DESCRIPTION OF THE PREFERRED EMBODIMENT

[0069] The function of the preferred embodiment of the pivot-tilt mechanism in accordance with the invention will now be described, initially through comparison to a conventional mechanism of prior art as illustrated in FIGS. 1 to 8f.

[0070] The prior art window of FIGS. 1 to 8f (GB 2 147 657A) is constructed as a turning or tilting window and comprises a window frame 1′ incorporating a guide channel 2′ and a casement 3′ set therein, the guide channel 4′ of which lies opposite the guide channel 2′ of the window frame 1′. The window frame 1′ and the casement 3′ preferably are formed of hollow aluminium section. A slidably movable, encircling, flat strip 5′ of metal, the ends of which are held together by means of a tensioning unit 6′, is located in the guide channel 4′ of the casement 3′. Securing devices 8′ are attached at several points to the flat strip 5′ which is guided by means of special, angled, corner link members 7′. A tilting device 9′, which permits hopper-hung movement of the window is located between the bottom bar of window frame 1′ and the bottom bar of casement 3′. A lower pivot hinge 10′ and an upper pivot hinge 11′ are attached to casement 3′ and permit side-hung movement of the window. Pivot hinge 11′ is attached by means of an articulated link to opening stay 12′, which is provided on one side with an adjustment device 13′ and on the other side with a securing member 14′ attached to the flat strip 5′, linked to the opening stay 12′.
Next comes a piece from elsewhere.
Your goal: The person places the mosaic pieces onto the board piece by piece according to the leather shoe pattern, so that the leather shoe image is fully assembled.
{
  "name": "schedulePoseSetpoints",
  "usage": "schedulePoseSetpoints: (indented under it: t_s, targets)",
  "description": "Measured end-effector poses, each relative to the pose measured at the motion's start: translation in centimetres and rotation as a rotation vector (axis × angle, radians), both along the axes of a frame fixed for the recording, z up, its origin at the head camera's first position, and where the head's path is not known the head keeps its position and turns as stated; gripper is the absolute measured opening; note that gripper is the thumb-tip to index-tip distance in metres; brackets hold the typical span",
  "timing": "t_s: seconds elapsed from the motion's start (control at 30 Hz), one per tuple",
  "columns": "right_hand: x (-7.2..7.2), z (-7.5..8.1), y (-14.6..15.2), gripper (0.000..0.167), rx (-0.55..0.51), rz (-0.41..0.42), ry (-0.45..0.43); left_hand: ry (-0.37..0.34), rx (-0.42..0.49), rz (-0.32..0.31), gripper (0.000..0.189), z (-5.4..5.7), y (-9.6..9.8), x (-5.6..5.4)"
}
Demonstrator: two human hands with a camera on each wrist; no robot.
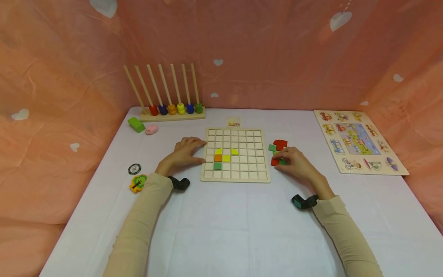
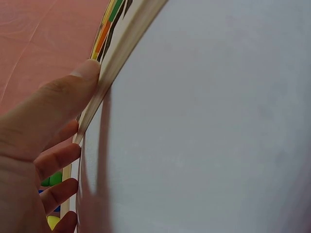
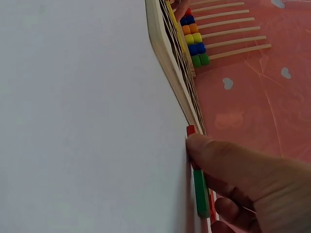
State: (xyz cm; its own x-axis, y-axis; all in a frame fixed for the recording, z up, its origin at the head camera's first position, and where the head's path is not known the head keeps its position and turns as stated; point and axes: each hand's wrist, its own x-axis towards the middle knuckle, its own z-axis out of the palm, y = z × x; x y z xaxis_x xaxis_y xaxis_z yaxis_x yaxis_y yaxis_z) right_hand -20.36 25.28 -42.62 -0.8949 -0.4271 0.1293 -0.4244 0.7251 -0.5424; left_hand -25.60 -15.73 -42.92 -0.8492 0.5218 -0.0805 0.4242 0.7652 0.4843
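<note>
A wooden grid board lies in the middle of the table. On its left part sit an orange square, a yellow square, a green square and two yellow curved pieces. My left hand touches the board's left edge with thumb and fingertips, fingers spread. To the right of the board is a small group of red and green tiles. Over them, my right hand pinches a red tile, beside a green tile. Its fingers partly hide the other tiles.
Behind the board lies a small pattern card. A peg rack with coloured beads stands at the back left, near a green block and a pink pig figure. A round chip, a tree piece and a picture puzzle flank the hands.
</note>
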Motion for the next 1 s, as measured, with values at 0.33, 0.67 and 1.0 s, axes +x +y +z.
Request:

[0071] The flat strip 5′ is displaced by means of an operating handle 15′ having an integral positioning lock, which is not illustrated, on the outside of casement 3′, the internal prong 16′ of which handle slidably grips an attachment pin 17′ connected to the flat strip 5′. If the operating handle 15′ is pulled downwards then casement 3′ lies in the closed position I. When operating handle 15′ is in the horizontal position, the casement 3′ can move in the turning or pivoting position II. If the operating handle 15′ is turned upwards, then the casement 3′ lies in the fully tilted position III, while if the operating handle 15′ is placed between the turning position II and the fully tilted position III, then the casement 3′ occupies the partly tilted position IV which is also known as the ventilation gap position.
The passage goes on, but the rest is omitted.